Depuis octobre dernier, l’écrivain brésilien s’est installé à Genève, dans un quartier résidentiel au sud de la ville. Il y vivra six mois par année. Le reste du temps, il résidera dans son Brésil natal. «Pour mon travail, j’ai besoin d’un pied-à-terre en Europe, explique-t-il. J’ai choisi Genève, car je peux avoir à la fois la ville et la campagne. J’aime descendre à pied au centre-ville et, l’instant d’après, prendre ma voiture pour aller me perdre dans la campagne.» Paulo Coelho a d’ailleurs un rêve avec sa femme: «traverser la Suisse à pied». Pour l’instant, il se contente d’une heure de marche «minimum» par jour.

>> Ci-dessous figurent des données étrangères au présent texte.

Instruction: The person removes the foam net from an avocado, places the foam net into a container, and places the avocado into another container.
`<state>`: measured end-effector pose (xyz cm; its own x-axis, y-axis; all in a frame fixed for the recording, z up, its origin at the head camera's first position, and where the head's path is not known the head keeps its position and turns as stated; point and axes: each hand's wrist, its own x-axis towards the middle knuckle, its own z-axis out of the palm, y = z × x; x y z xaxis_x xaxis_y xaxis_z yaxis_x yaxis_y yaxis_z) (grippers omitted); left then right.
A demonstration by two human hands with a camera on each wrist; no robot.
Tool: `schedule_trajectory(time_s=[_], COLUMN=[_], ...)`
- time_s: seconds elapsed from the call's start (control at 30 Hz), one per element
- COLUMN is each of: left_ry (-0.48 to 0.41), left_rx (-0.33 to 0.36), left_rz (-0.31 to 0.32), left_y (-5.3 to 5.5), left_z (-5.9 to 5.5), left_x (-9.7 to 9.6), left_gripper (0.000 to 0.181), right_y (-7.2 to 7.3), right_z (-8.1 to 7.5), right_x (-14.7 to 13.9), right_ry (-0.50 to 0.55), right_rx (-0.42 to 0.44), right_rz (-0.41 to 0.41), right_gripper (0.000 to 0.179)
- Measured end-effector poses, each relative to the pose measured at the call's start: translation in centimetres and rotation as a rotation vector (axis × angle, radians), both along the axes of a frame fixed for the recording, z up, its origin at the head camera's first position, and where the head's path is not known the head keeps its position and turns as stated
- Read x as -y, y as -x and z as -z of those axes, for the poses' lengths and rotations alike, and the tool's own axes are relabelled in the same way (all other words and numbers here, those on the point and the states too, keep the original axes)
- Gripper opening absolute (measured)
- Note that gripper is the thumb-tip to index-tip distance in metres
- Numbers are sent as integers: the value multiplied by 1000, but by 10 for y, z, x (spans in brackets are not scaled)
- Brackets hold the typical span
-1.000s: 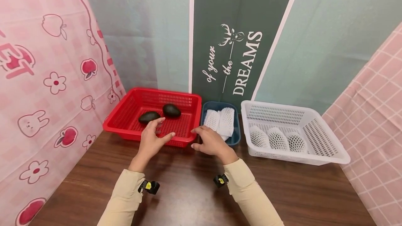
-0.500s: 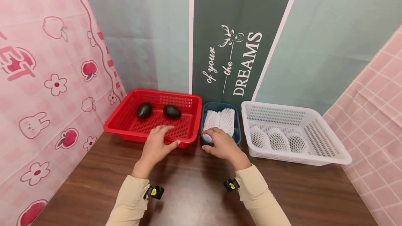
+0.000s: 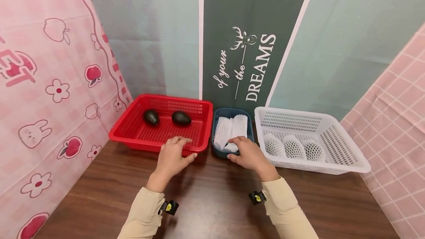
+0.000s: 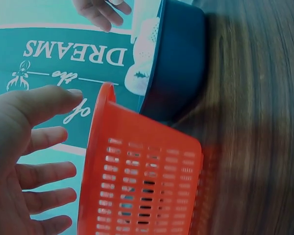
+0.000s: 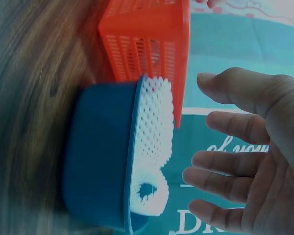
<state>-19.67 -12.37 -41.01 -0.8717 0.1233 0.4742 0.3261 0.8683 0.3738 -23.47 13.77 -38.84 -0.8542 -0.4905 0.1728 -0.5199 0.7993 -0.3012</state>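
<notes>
Two dark avocados, one on the left point(image 3: 151, 117) and one on the right point(image 3: 181, 118), lie in the red basket point(image 3: 116, 135). My left hand point(image 3: 170, 158) hovers at that basket's front rim, fingers spread and relaxed, holding nothing. White foam net sleeves point(image 3: 223, 132) fill the small blue bin point(image 3: 250, 115). Over the bin's front right corner is my right hand point(image 3: 247, 153), its fingers loosely bent and nothing in them. In the right wrist view, a gap shows between the right hand's fingertips point(image 5: 206, 81) and the foam net sleeves point(image 5: 154, 122).
To the right stands a white basket point(image 3: 352, 158) with three net-wrapped fruits point(image 3: 294, 148) in a row. All the containers stand on a dark wooden table point(image 3: 206, 209). A printed cloth point(image 3: 259, 47) hangs close behind them, with pink cloths point(image 3: 56, 121) at the sides.
Both hands have moved right, the right one from beside the red basket to over the blue bin. The left avocado has turned and shifted back a little and come into full view.
</notes>
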Motion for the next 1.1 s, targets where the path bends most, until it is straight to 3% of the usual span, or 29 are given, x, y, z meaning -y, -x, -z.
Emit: schedule_trajectory(time_s=[0.57, 1.1], left_ry=[78, 87], left_rx=[66, 27], left_rz=[57, 136], left_y=[3, 0], left_z=[-5, -1], left_x=[-22, -41], left_gripper=[45, 42], right_y=[2, 7], right_z=[-3, -3], right_x=[-34, -72], right_ry=[-7, 80], right_rx=[33, 9], right_rz=[54, 110], right_gripper=[47, 40])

L’écrivain confie également beaucoup apprécier l’accueil que lui réservent les Suisses. «Les Suisses sont très à l’aise avec les gens célèbres, ils restent naturels et sans chichis. Ce n’est pas partout le cas…» Et d’ajouter: «Je ne comprends pas la réputation que vous vous donnez. Vous n’êtes pas du tout froids, vous êtes très gais, comme nous, vous agissez selon vos émotions. Au fait, vous êtes un peu les Brésiliens de l’Europe… même si on est quand même bien meilleurs au foot!»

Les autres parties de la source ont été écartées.